DEED IN LIEU OF FORECLOSURE

An alternative to foreclosure that can benefit both Homeowners and Lenders

Due to tough economic times, an increasing number of property owners are facing a mortgage foreclosure. An option in some cases is to offer the lender a deed in lieu of foreclosure instead of a short sale or foreclosure, but what is a deed in lieu of foreclosure and how does it work?

WHAT IS A DEED IN LIEU OF FORECLOSURE?

A deed in lieu of foreclosure is a process in which the borrower voluntarily transfers all interest in real property to the lender to satisfy a loan obligation in order to avoid foreclosure proceedings.

DEED IN LIEU OF FORCLOSURE AND THE LENDER

From the lender's perspective, there are several advantages of accepting a deed in lieu of foreclosure.

  • Legal fees and processing time are reduced compared to traditional foreclosure.
  • Faster disposition reducing the risk of property devaluation and allowing the sale of the property sooner.
  • If the property is under construction and financed by a construction loan, a deed in lieu of foreclosure can prevent the delay of work.

Alternately, disadvantages to the lender in a deed in lieu of foreclosure, compared to a traditional foreclosure, are evident with the retaining of junior liens, unlike in traditional foreclosure. Therefore, the borrower may not have the legal right to hand over the property. The lender has to decide if it is advantageous to pay the junior lien before entering into the deed in lieu of foreclosure process. In addition, the borrower could later take action to set the conveyance aside. Lastly, other creditors of the borrower could question the legality of the conveyance, which could jeopardize the ability for the lender to process any claims against the borrower.

DEED IN LIEU OF FORECLOSURE AND THE BORROWER

As for the borrower, by volunteering a deed in lieu of foreclosure, they can...

  • Protect their credit from further damage.
  • Avoid a deficiency judgment.
  • Prevent the recording of a notice of default against their name if they offer the deed in lieu of foreclosure as soon as possible.

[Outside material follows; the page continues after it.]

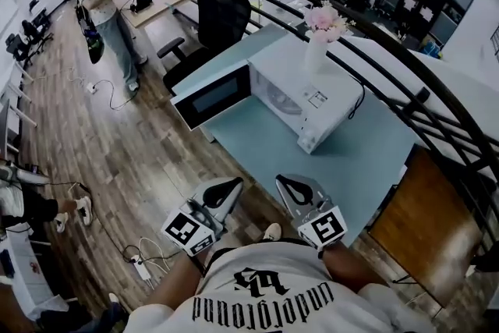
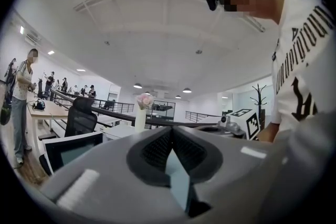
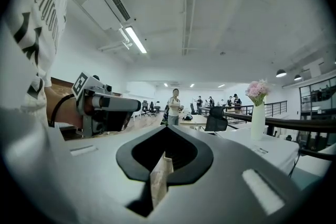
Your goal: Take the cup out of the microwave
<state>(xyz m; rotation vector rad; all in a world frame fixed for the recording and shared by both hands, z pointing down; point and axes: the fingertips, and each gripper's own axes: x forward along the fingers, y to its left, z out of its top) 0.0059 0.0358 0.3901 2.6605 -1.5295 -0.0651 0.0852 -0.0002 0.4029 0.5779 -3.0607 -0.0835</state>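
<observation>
**In front of you, up the table: an open microwave, both grippers empty**

On the pale blue table (image 1: 355,168) the microwave (image 1: 320,113) stands with its door (image 1: 212,96) swung wide to your left, so the cavity (image 1: 274,99) faces back towards you and slightly leftwards. The cup should be in there. In the head view you get only a pale round shape in the cavity, which could be the cup or the turntable. Its handle side and how it stands can't be read, and neither gripper view looks into the opening.

Your left gripper (image 1: 235,183) and right gripper (image 1: 281,179) hang low, close to your body and well short of the microwave. Each has its jaws pressed together at the tips with nothing between them.

The relation that matters is that the mouth lies ahead of both tools, between their lines. The left gripper looks squarer to the opening, with the door leaf off its outer side. The right gripper sits below the microwave's near front corner and would likely have to angle in around it. So the left seems better placed to reach in, and you must spread its jaws first.
</observation>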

A major disadvantage to the borrower is that they will not be able to receive any profits from the sale of the property by the trustee.

A deed in lieu is a better choice for homeowners who have a minimal amount of equity in their property.

IMPORTANT THINGS TO REMEMBER ABOUT A DEED IN LEIU OF FORECLOSURE

Voluntarily offering a deed in lieu of foreclosure to a lender does not necessarily cancel the note and deed of trust. Both parties should sign a written agreement that clearly outlines the status of the debt and if the borrower still needs to pay the lender additional fees.

  • It is also important to note that the lender cannot have a deed in lieu of foreclosure held by escrow during the transfer of a loan in the case of judicial foreclosure when a borrower defaults.
  • It is in violation of the law if a deed is lieu is mandatory when preparing the mortgage loan because it denies the borrower's rights of redemption. The borrower must voluntarily submit the deed in lieu to the lender and the lender cannot force the borrower into such a transaction.
  • The borrower must not file a deed in lieu of foreclosure without the lender's knowledge, because it will not release them from the responsibility of the note and deed of trust. The use of a deed to transfer title is unacceptable unless the lender approves it. The lender can reject the transfer of title by recording a notice of non-acceptance in such circumstances.

Homeowners facing foreclosure, who have little equity in their homes, may find that a Deed In Lieu Of Foreclosure is an acceptable alternative that works to protect their credit rating from further damage. Lenders may find a Deed In Lieu of Foreclosure an acceptable alternative to foreclosure proceeding saving them valuable time and money in court costs and fees.